Same here, except the single pilot episode is active (i.e. showing "my episodes") in the 1P Bosch folder.


----------



## ncted (May 13, 2007)

bradleys said:


> I Think latency matters and the longer it takes to show the less effective the tool is for premium origional content like House of Cards. We should track specific observations, and does it differ between say Netflix and Amazon. How long is the latency - within 24 hours? Random? A week? And missing content is different from latent availability.
> 
> With Stargate SG1 there seems to be a problem with Children of the Gods S1 E1/E2, on Amazon E1 isn't available, however E1/E2 combined is. That combined show does seem to be missing and is a good find - I will file a report with tivo.
> 
> ...


Sorry, I wasn't very specific. I am partway through Season 8. I had been successfully using the OnePass with Amazon Prime, and as of The Reckoning, Part 1, no more episodes show as available via Amazon Prime in the OnePass folder for SG1, only Hulu. I checked all the way through the rest of the season, and none of them show up as available on Amazon Prime. I didn't bother looking at newer seasons.

Also, The Daily Show OnePass folder is showing the newer episodes as of this afternoon, so it does seem to eventually catch up, maybe?


----------



## hizhonor (Feb 4, 2002)

humbb said:


> Same here, except the single pilot episode is active (i.e. showing "my episodes") in the 1P Bosch folder.


A bit of a different result. I set my 1P last night and almost immediately saw the pilot episode show up. Didn't think much of it and moved onto something else for the evening.

This morning, I checked the iPad app and still saw just the one episode. I changed a setting to show all episodes instead of recordings and the total season appeared. The streaming icon is blue on the pilot, and grey on everyng else.

Switching to the Roamio, the menu entry for Bosch appeared and looks like just a single episode is within. Moving into the Bosch folder, the pilot episode is the only thing there. Hitting the "C" button on the remote, the list populates with the full season.

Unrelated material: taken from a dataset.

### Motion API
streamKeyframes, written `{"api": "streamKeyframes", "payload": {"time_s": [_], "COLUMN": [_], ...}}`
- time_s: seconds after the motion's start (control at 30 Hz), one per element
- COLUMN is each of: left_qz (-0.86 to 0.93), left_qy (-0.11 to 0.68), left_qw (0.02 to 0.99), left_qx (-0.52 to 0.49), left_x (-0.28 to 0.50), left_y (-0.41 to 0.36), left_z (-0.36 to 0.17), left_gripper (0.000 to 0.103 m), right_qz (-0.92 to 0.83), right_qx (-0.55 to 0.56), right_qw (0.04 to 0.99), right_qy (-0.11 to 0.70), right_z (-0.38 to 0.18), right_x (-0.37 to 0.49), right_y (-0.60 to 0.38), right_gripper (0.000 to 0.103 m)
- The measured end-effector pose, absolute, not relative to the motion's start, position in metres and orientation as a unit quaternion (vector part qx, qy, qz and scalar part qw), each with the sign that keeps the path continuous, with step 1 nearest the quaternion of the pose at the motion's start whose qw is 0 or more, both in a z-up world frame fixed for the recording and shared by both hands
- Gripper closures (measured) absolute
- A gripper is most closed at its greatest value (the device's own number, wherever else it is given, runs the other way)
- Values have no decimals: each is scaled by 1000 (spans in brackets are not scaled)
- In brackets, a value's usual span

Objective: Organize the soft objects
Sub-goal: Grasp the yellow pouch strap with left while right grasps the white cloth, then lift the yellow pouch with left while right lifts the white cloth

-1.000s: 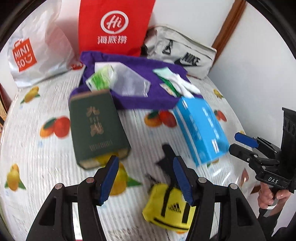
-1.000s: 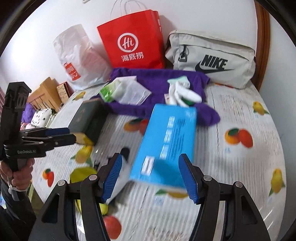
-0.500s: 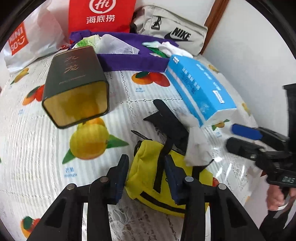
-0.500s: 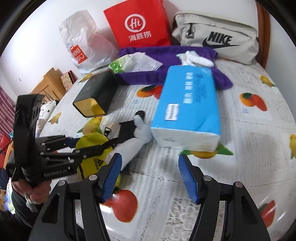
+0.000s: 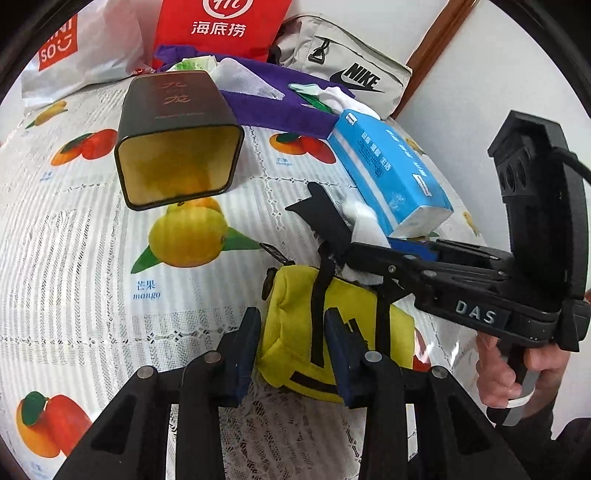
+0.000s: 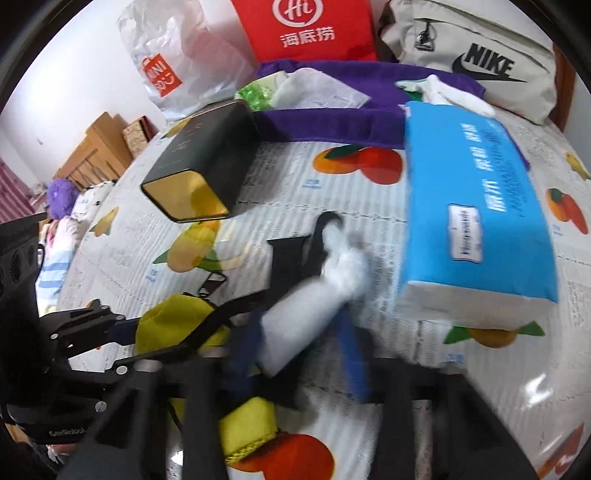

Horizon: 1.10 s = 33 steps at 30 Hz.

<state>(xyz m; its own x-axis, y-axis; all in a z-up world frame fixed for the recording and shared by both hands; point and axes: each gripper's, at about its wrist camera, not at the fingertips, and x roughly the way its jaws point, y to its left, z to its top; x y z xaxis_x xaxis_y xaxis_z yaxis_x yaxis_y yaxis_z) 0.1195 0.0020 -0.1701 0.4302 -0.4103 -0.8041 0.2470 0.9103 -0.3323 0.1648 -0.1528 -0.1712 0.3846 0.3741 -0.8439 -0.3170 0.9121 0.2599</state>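
A yellow bag (image 5: 347,306) with black straps lies on the fruit-print cloth at the near edge. My left gripper (image 5: 291,317) stands over its left end, pads pressed on both sides of it. A white rolled cloth (image 6: 343,266) rests across the bag's black strap. My right gripper (image 6: 299,325) has its jaws closing, with that white roll between the blurred blue pads. In the left wrist view the right gripper (image 5: 354,258) reaches in from the right and pinches the white cloth (image 5: 365,225). A hand (image 5: 509,369) holds its handle.
A blue tissue pack (image 5: 388,173) lies just right of the white cloth. A dark open tin (image 5: 177,122) lies on its side to the left. Behind are a purple towel (image 5: 266,107) with small packets, a red paper bag (image 5: 218,26), a grey Nike bag (image 5: 343,66) and a white plastic bag (image 5: 74,48).
Both grippers came down toward the table. The left narrowed around the yellow bag's end. The right moved left from the tissue pack and closed on the white cloth.
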Motion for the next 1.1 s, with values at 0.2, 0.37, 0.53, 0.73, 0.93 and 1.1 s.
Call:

They are all there, just finished watch the first 3 episodes. Enjoyed them all.
Can't say for certain this is all expected behavior as I've not played much with streaming choices, just saying how it worked this time for me.

Steve

After playing around more I see the other episodes are only available from within the Amazon app itself. Can't play subsequent episodes from the TiVo folder.:down:


----------



## Johncv (Jun 11, 2002)

hizhonor said:


> A bit of a different result. I set my 1P last night and almost immediately saw the pilot episode show up. Didn't think much of it and moved onto something else for the evening.
> 
> This morning, I checked the iPad app and still saw just the one episode. I changed a setting to show all episodes instead of recordings and the total season appeared. The streaming icon is blue on the pilot, and grey on everyng else.
> 
> ...


Dumb question, has anyone contacted Amazon regarding this?


----------



## kbmb (Jun 22, 2004)

Coming up on 48 hours since I first posted, still no new episodes in my Bosch folder. And the other episodes are still gray and not available.



Johncv said:


> Dumb question, has anyone contacted Amazon regarding this?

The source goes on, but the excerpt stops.